■ **Task requirements**:
Set down the data again word for word. Skip any pictures.

Segment Open

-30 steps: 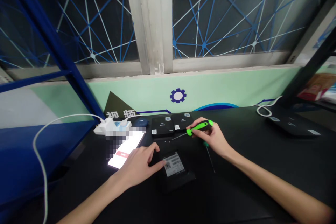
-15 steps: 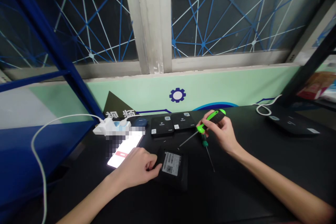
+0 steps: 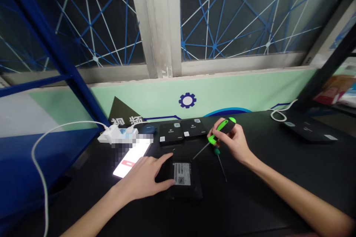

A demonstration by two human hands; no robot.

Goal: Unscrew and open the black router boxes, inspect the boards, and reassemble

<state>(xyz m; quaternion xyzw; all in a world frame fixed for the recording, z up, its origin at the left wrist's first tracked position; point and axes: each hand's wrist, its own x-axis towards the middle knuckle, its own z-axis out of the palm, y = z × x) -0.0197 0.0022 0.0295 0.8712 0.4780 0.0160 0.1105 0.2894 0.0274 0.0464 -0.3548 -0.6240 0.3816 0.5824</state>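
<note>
My left hand (image 3: 143, 176) lies flat with its fingers spread against the left edge of a black flat device (image 3: 183, 189), which sits face down with a white barcode label (image 3: 182, 174) showing. My right hand (image 3: 232, 142) grips a screwdriver with a green-and-black handle (image 3: 222, 130), its thin shaft slanting down-left and its tip (image 3: 193, 158) just above the device's top edge. A second thin screwdriver with a green collar (image 3: 221, 166) lies on the black table (image 3: 250, 200) just below my right hand. A tiny screw (image 3: 174, 149) lies above the device.
Two similar black devices (image 3: 171, 133) (image 3: 194, 127) stand at the back of the table. To the left are a glowing phone (image 3: 130, 161), partly pixelated, a white power strip with plugs (image 3: 118, 135) and a blue mouse (image 3: 147, 129). Another black device (image 3: 308, 131) with a white cable lies at right.
The labelled device has turned from tilted to nearly square with the table. My left fingers have spread along its edge. The screwdriver in my right hand has moved right, its tip closer to the device.
</note>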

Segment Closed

■ **Output below**:
-30 steps: 
-15 steps: 
+0 steps: 

A demonstration by two human hands; no robot.

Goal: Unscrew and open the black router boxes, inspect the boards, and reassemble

<state>(xyz m; quaternion xyzw; all in a world frame fixed for the recording, z up, its origin at the left wrist's first tracked position; point and axes: each hand's wrist, its own x-axis towards the middle knuckle, its own z-axis out of the palm, y = z × x) -0.0197 0.0022 0.0295 0.8712 0.4780 0.0160 0.1105 0.2894 0.0274 0.0464 -0.3548 -0.6240 0.3816 0.5824</state>
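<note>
My left hand (image 3: 143, 176) lies flat with its fingers spread against the left edge of a black flat device (image 3: 183, 189), which sits face down with a white barcode label (image 3: 182, 174) showing. My right hand (image 3: 232, 142) grips a screwdriver with a green-and-black handle (image 3: 222, 130), its thin shaft slanting down-left and its tip (image 3: 193, 158) just above the device's top edge. A second thin screwdriver with a green collar (image 3: 221, 166) lies on the black table (image 3: 250, 200) just below my right hand. A tiny screw (image 3: 174, 149) lies above the device.
Two similar black devices (image 3: 171, 133) (image 3: 194, 127) stand at the back of the table. To the left are a glowing phone (image 3: 130, 161), partly pixelated, a white power strip with plugs (image 3: 118, 135) and a blue mouse (image 3: 147, 129). Another black device (image 3: 308, 131) with a white cable lies at right.
The labelled device has turned from tilted to nearly square with the table. My left fingers have spread along its edge. The screwdriver in my right hand has moved right, its tip closer to the device.
</note>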

There is no more to this exercise.